Ces papiers d'Amérique(s) sont aussi à leur manière les papiers d'un jour.

Un journal, peut-être ? Un carnet, plus sûrement. Des notes et des impressions. Des textes gouvernés par la circonstance. Improvisés quand il faut. Mal écrits souvent, à la hâte ou sur le vif.

D’une intention encore mal éclaircie. Ils (se) cherchent moins quelque patronage littéraire qu'à découvrir cette intention.

Des papiers, encore. Drôle de matière. Moins emblème que dissonance, lorsqu’on les mesure à leurs ponctuations numériques. Il arrive toutefois qu'ils s’accordent avec le sens qu'ils possèdent en langue anglaise. Ils (re)deviennent alors une catégorie du discours.

Ce sont généralement plutôt des brèves, des citations ou des gloses. Des bouts d'expérience, qui deviennent par accident métaphores. Des morceaux d'actualité. Et pour tout dire, les digressions y occupent le centre.

Les dates qui leur répondent, aléatoires ou affectives, ne tiennent elles-mêmes que de fendre un peu des événements de nature très diverse, intimes ou publics, quelconques - incertains.

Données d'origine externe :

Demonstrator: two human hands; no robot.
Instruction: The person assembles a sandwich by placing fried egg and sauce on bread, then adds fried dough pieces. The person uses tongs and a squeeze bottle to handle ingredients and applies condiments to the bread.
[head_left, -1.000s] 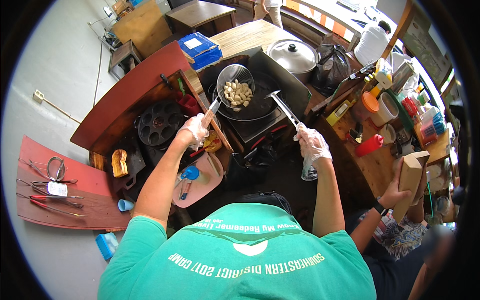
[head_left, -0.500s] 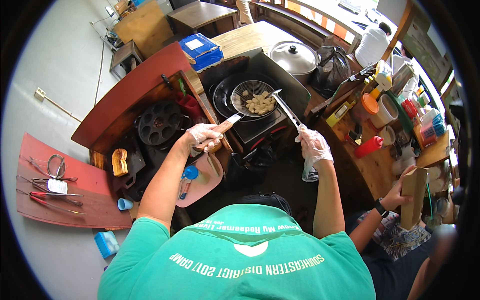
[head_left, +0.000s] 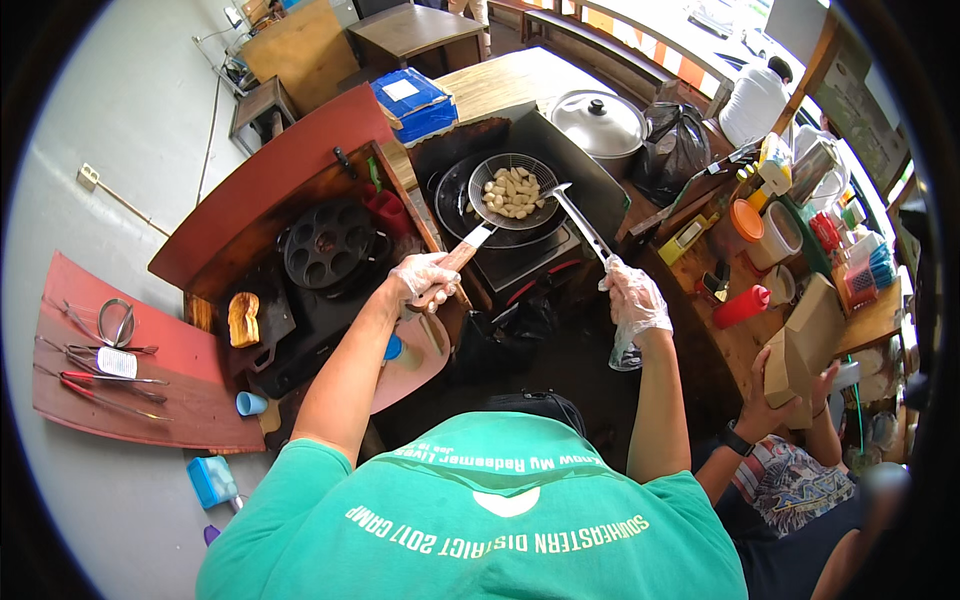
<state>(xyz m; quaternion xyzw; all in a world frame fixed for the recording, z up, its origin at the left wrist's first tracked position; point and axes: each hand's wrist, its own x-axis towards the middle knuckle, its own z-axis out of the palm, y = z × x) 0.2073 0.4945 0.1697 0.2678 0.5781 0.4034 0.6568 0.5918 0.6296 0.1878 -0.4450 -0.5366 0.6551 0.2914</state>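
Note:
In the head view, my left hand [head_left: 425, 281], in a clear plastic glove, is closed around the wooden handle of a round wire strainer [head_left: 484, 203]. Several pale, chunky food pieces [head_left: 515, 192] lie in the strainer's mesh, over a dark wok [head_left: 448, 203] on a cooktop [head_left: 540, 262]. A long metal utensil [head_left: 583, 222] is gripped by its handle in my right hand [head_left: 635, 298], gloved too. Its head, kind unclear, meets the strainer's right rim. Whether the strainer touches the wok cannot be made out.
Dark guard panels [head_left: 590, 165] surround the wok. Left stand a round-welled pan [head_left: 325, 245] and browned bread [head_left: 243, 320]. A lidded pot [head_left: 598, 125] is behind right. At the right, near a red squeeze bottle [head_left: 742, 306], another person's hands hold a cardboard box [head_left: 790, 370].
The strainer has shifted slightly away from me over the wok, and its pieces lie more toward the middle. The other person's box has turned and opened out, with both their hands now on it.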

Pour l'essentiel, tout y est vu d'ici.

mardi 21 novembre 2023

VUE D'ICI

    La question a déjà été posée et elle constitue en soi un débat vu d’ici. Arrêt sur le courant conservateur québécois, spécialement Étienne-Alexandre Beauregard : Le schisme identitaire (Boréal, 2022), tout droit sorti du cabinet Legault. D’abord, la vitalité de l’école Beauchemin, le militantisme de droite. Un geste – militer pour conserver – qui est résolument étranger à ma culture et à mon histoire – à comprendre donc. Ensuite, la guerre culturelle vue d’ici – un lieu commun de la controverse politique (est-ce qu’il y a une guerre culturelle au Québec ?, etc.). Usages de Gramsci – relecture des Cahiers de prison in extenso. L’auteur suit la même stratégie que la droite française, le tandem Buisson-Sarkozy. Ce qui confirme la triangulaire des néo-cons dont Bock-Côté est une cheville ouvrière entre USA, France et Québec. De ce point de vue, bien d’accord avec Dupuis-Déri sur le marché international des idées conservatrices, point fort de Panique, le reste relevant de la somme nulle, comme je ne me suis pas privé de le lui dire. Beauregard : nationalisme ethnique assumé, balayage sous le tapis de la question autochtone, généalogie intéressante en revanche de la tradition conservatrice made in QC et du torysme canadien. À côté des simplifications qui entourent Gramsci, toujours lu de seconde main : ce qu’il retire également de J.D. Hunter. Pour ce dernier, la guerre culturelle engage une définition de l’Amérique en mettant en jeu des conflits de normes et de valeurs, divergences morales qui traversent la famille, les médias, l’éducation, la culture, la politique, tracent des lignes de failles à l’intérieur des confessions religieuses comme des sensibilités idéologiques (démocrates – républicains) ; chez Beauregard il s’agit plutôt d’une analyse historique de la recomposition du champ politique dans le Québec postréférendaire. L’idée de « guerre culturelle » ressortit là encore à un abus conceptuel.